Top 10 Herbal Remedies, Uses, Possible Contraindications, and Side Effects
• Echinacea. Commonly used to stimulate the immune system. Should not be used in patients allergic to plants in the daisy family. Patients with kidney disorders should not take for longer than 10 days. Use with caution in pregnancy or lactation.
• Garlic. Commonly used as a treatment for atherosclerosis, hypertension, and immune-stimulating properties. Rare reports of allergic reactions. Those taking aspirin or anticoagulants should avoid large amounts due to potential bleeding problems. May cause heartburn, flatulence, and halitosis.
• Ginkgo Biloba. Ginkgo has been shown to enhance circulatory functioning by increasing vasodilatation and peripheral blood flow rate. Used to improve memory and concentration, cerebrovascular insufficiency, heart disease, and dementia. May be of concern in patients taking anticoagulants. Can cause GI disturbances, headache, skin reactions, restlessness. Death has occurred with large doses.

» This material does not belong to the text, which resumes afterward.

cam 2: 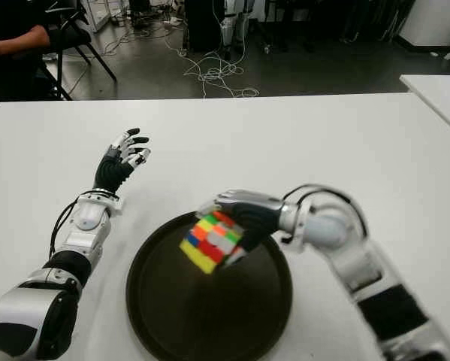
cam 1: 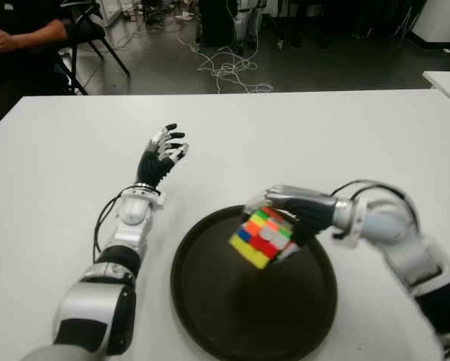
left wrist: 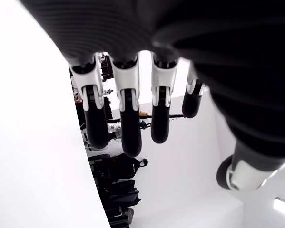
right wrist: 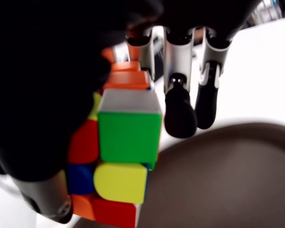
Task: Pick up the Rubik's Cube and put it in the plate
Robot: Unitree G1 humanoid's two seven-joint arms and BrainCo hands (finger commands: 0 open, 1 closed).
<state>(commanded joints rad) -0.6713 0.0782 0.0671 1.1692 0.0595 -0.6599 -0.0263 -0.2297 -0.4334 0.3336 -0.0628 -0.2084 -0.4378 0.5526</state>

• Ginseng. Most commonly used to increase stamina and endurance and protect against stress induced illness. Avoid in children and in patients with hypertension, psychological imbalances, headaches, heart palpitations, insomnia, asthma, inflammation, infections with high fever, and pregnancy. May cause hypertension, euphoria, restlessness, nervousness, insomnia, skin eruptions, edema, and diarrhea. May also have an estrogen-like effect in postmenopausal women. Has an increased effect on hypoglycemics and possible toxicity with MAO inhibitors.

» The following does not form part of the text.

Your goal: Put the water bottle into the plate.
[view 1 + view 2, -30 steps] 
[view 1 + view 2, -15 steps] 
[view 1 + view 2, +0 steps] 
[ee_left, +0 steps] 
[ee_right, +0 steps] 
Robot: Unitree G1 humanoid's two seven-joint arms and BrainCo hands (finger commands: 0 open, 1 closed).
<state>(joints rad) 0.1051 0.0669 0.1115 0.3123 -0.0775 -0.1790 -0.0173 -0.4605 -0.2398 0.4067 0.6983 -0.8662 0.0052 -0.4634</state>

• Hawthorn. Widely used in Europe to dilate the smooth muscles of the coronary vessels as a treatment for angina. Not useful for acute angina attacks, and may increase heart rate.
• Horse Chestnut Seed Extract. Used as an astringent and anti-inflammatory on the vessels of the circulatory system. May aid the treatment of phlebitis, varicose veins, and hemorrhoids. May increase the effect of anticoagulants. May cause GI irritation. Isolated cases of renal, hepatic toxicity, and anaphylactic reactions have been reported.

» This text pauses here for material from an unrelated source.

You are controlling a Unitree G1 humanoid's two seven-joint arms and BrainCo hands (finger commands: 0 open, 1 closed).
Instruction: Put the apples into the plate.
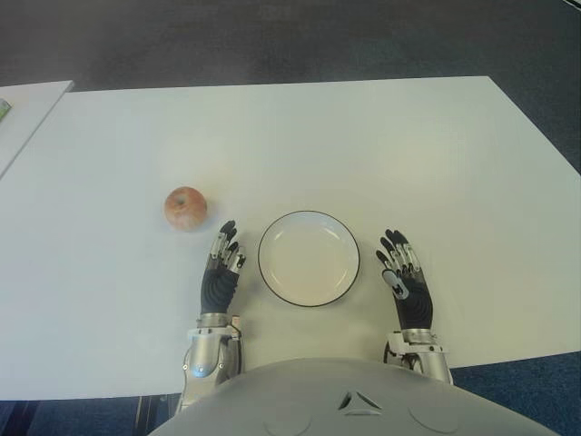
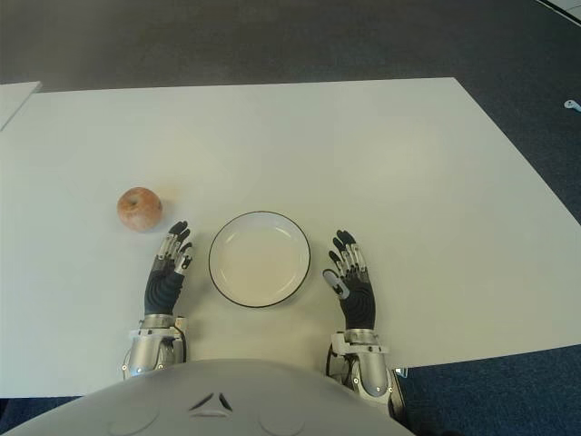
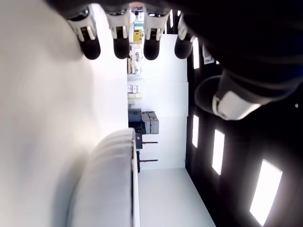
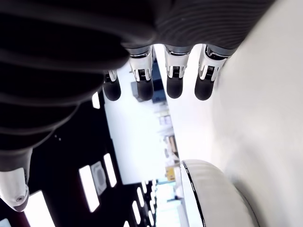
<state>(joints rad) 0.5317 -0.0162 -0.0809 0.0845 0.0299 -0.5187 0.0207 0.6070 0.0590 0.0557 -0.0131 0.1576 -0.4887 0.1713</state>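
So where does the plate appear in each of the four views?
Left eye: plate near centre, between the left hand and right hand.
Right eye: left of centre, again between the hands.
Left wrist: pale rim beyond the fingers.
Right wrist: black-edged rim, likewise.
Shared landmark: the black rim line.

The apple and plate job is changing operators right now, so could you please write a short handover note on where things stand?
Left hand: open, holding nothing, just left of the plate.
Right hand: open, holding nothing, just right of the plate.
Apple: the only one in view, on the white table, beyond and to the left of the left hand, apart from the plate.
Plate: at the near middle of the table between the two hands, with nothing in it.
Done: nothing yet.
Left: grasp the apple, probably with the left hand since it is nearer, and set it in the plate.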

• Kava-Kava. Used as a local anaesthetic. The root has also been used to treat gonorrhea, vaginitis, nocturnal incontinence, and as a diuretic for treatment of gout, rheumatism, and bronchial ailments due to heart disease. Most commonly used to treat nervous anxiety, stress, and restlessness. Not recommended for treatment of depression, during pregnancy or lactation. Avoid concomitant use with alcohol, barbiturates, and CNS depressants. May cause mild GI disturbances, allergic skin reactions, or accommodative disturbances.
• St. John’s Wort. Used as an antiviral, antibacterial, and antidepressant. Avoid concurrent use with SSRIs, MAO inhibitors, tyramine-containing products, alcohol, or narcotics. May cause photosensitivity, GI disturbances, fatigue, weight fluctuations, dry mouth, and dizziness. May increase digoxin effects.
• Saw Palmetto. Used for its anti-inflammatory effects on the prostate. May also have beneficial effects in the treatment of asthma, bronchitis, and breast enlargement in women. May cause mild GI disturbances.
• Valerian. Used to treat nervous tension related to stress, insomnia, anxiety, muscle tension, and PMS. The "Valium of the 19th Century." Should not be taken during pregnancy or lactation, or with alcohol. May cause headaches, giddiness, restlessness, nausea or agitation. May increase the effects of CNS depressants.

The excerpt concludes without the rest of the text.